**TASK REQUIREMENTS**
From the first line of the records below through the line with "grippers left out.", output each line exactly; skip the pictures.

(Entries taken from a collection)

------------

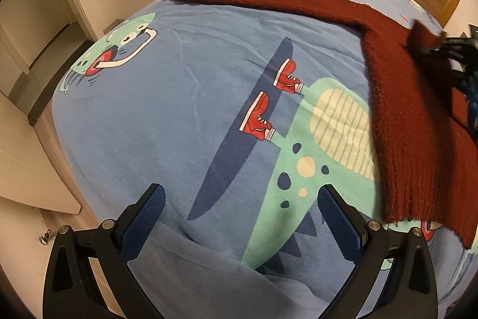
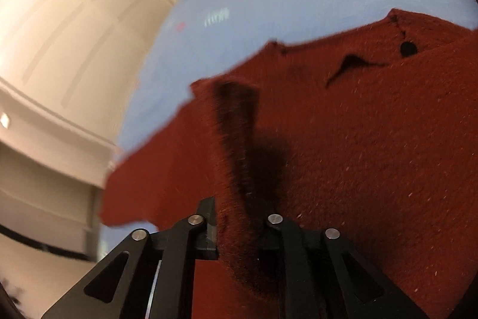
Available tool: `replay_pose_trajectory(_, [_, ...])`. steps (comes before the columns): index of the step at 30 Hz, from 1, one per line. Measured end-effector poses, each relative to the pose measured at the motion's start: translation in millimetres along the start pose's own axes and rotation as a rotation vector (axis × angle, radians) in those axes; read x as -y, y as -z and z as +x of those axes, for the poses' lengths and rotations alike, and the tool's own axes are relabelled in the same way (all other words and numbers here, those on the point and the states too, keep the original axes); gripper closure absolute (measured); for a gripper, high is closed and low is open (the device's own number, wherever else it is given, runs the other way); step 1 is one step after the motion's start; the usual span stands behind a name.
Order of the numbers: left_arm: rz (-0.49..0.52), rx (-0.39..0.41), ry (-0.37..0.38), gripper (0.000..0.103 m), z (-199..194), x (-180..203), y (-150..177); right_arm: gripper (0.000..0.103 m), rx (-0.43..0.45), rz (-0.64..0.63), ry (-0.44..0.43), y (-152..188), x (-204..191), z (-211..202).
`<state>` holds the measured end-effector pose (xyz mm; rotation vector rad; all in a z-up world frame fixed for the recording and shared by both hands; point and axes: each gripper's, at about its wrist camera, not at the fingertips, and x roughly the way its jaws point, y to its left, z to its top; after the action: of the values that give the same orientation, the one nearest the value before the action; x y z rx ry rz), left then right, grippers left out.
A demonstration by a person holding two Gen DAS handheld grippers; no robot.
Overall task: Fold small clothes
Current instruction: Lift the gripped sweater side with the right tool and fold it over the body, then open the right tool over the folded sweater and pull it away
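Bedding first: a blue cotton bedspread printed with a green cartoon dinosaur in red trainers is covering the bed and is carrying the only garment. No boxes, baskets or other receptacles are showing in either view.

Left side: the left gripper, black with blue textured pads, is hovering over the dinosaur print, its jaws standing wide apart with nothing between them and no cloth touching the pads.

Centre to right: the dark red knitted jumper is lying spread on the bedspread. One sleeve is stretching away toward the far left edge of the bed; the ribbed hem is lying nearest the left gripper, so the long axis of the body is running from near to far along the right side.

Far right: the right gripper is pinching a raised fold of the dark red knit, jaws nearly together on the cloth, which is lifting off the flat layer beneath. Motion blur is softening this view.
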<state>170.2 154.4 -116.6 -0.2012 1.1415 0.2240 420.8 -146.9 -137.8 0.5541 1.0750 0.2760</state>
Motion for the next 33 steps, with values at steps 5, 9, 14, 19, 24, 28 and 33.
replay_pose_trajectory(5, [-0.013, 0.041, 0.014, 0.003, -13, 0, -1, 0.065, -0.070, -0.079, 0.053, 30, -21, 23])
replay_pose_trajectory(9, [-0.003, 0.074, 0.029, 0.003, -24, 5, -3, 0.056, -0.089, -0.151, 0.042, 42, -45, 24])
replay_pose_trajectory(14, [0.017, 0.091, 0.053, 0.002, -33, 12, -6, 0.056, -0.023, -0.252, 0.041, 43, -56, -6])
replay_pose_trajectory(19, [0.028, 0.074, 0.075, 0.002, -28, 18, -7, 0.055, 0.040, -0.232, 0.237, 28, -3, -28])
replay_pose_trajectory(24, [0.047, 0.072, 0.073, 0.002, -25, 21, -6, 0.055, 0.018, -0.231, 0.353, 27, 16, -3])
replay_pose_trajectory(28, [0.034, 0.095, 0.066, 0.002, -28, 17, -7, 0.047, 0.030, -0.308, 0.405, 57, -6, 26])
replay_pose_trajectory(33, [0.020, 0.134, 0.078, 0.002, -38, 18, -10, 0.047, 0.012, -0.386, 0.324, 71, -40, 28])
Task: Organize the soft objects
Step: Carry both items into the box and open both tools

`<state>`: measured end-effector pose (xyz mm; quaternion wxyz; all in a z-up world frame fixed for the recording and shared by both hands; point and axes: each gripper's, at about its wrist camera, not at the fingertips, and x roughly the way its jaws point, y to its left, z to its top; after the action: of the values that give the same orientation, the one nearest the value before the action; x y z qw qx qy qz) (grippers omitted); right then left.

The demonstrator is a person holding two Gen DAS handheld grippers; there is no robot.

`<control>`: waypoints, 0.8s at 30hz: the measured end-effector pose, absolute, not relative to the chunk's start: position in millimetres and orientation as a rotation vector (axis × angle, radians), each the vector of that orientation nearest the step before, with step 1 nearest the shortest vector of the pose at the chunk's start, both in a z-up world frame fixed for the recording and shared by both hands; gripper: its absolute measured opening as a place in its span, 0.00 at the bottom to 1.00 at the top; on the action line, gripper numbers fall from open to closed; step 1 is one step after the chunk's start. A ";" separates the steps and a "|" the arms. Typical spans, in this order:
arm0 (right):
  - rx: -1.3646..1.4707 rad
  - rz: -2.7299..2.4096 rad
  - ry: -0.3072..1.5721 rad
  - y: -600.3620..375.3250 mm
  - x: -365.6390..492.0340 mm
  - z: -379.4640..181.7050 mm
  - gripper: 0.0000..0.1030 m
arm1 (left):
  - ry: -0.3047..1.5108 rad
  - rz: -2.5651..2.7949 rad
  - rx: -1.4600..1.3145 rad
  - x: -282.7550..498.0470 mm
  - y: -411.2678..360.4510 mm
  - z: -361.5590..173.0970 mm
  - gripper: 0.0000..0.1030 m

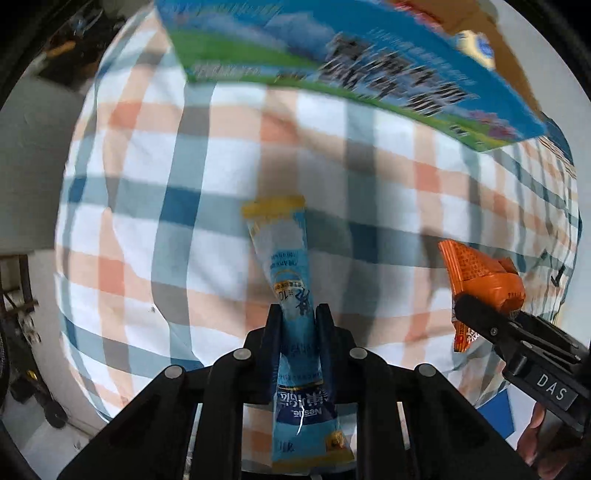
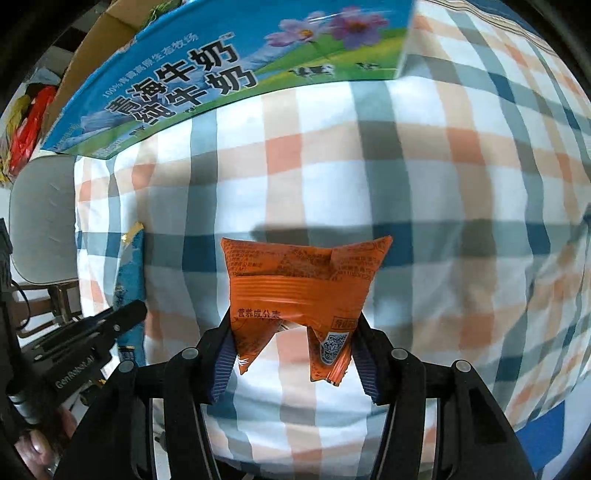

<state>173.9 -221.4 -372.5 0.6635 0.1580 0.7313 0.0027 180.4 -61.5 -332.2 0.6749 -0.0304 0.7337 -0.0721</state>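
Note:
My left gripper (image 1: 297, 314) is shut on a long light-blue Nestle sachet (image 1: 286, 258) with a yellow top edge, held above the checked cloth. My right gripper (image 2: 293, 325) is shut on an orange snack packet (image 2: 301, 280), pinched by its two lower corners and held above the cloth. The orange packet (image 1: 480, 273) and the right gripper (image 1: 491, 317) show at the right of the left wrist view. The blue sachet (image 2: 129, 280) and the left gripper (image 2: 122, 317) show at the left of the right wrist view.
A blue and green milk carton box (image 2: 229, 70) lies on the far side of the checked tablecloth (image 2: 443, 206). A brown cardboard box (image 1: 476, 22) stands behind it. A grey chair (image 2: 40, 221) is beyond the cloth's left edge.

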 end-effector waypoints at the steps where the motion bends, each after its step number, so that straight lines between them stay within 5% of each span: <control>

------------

**TASK SOLUTION**
Available tool: `replay_pose_trajectory(_, [_, ...])`. steps (comes before the columns): index of the step at 30 Hz, from 1, one per line. Measured end-effector poses, each relative to the pose measured at the motion's start: translation in millimetres along the start pose's own axes and rotation as a rotation vector (axis × angle, radians) in those axes; read x as -y, y as -z and z as +x of those axes, for the poses' lengths and rotations alike, and the tool's own axes are relabelled in the same way (all other words and numbers here, those on the point and the states too, keep the original axes); gripper closure absolute (measured); for a gripper, high is closed and low is open (the device's own number, wherever else it is given, runs the other way); step 1 is one step after the motion's start; the usual span stands behind a name.
Order of the numbers: left_arm: rz (-0.49..0.52), rx (-0.39..0.41), ry (-0.37..0.38), gripper (0.000..0.103 m), z (-199..194), x (-180..203), y (-150..177); right_arm: gripper (0.000..0.103 m), rx (-0.43..0.45), rz (-0.64..0.63), ry (-0.44..0.43), y (-152..188), x (-204..191), z (-211..202).
`<state>` holds the measured end-effector pose (xyz mm; rotation vector rad; all in a z-up world frame fixed for the recording and shared by both hands; point and axes: each gripper's, at about its wrist camera, not at the fingertips, and x roughly the way its jaws point, y to its left, z to its top; after the action: of the values that give the same orientation, the one nearest the value before the action; x y z rx ry rz), left then right, grippers left out.

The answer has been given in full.